Although some elements, those that contain parsed data, are not changed, we have a hierarchy of elements that adds a lot of meaning to our XML document constraints. The earlier example that made no sense because of element ordering and nesting would now be invalid. However, there are still a lot of problems with allowing any type of data within the remaining elements.

Parsed data

The element type to use for textual data is #PCDATA . This keyword represents Parsed Character Data, and can be used for elements that contain character data that we want our XML parser to handle normally. Using the #PCDATA keyword limits the element to using only character data, though; nested elements are not allowed. We will discuss situations like this a little later. For now, we can modify our title, heading, and topic elements to reflect that textual data should be used within these elements, as in Example 4.7.
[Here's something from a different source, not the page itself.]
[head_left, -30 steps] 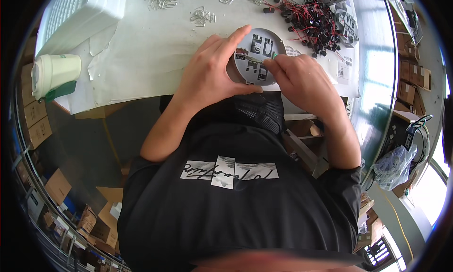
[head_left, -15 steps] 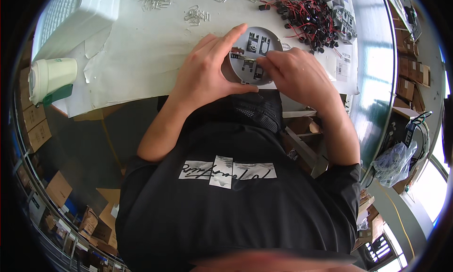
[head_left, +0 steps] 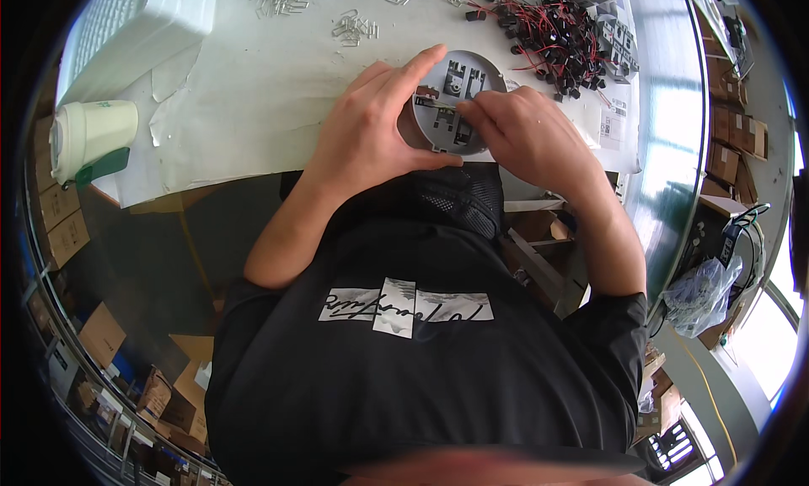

Example 4-7. DTD with Element Hierarchy and Character Data Elements

<!ELEMENT JavaXML:Book (JavaXML:Title, 
                        JavaXML:Contents, 
                        JavaXML:Copyright)>
<!ELEMENT JavaXML:Title (#PCDATA)>
<!ELEMENT JavaXML:Contents (JavaXML:Chapter, JavaXML:SectionBreak)>
<!ELEMENT JavaXML:Chapter (JavaXML:Heading, JavaXML:Topic)>
<!ELEMENT JavaXML:Heading (#PCDATA)>
<!ELEMENT JavaXML:Topic (#PCDATA)>
<!ELEMENT JavaXML:SectionBreak ANY>
<!ELEMENT JavaXML:Copyright ANY>

Empty elements

We are moving right along in our element definitions within DTDs. In addition to elements that contain textual data and elements that contain other elements, we have one element, JavaXML:SectionBreak, which should contain no data. In other words, the element should always be empty. Although it would be legal to specify that this element contained parsed character data and simply never insert any, this isn’t a good use of our constraints. It is better to actually require that the element always be empty, preventing accidental misuse. The keyword EMPTY allows this constraint. This keyword does not need to appear within parentheses, as it denotes a type and cannot be grouped with any other elements, which, as we will soon see, the parentheses allow. We can update our section break element in our DTD now in Example 4.8.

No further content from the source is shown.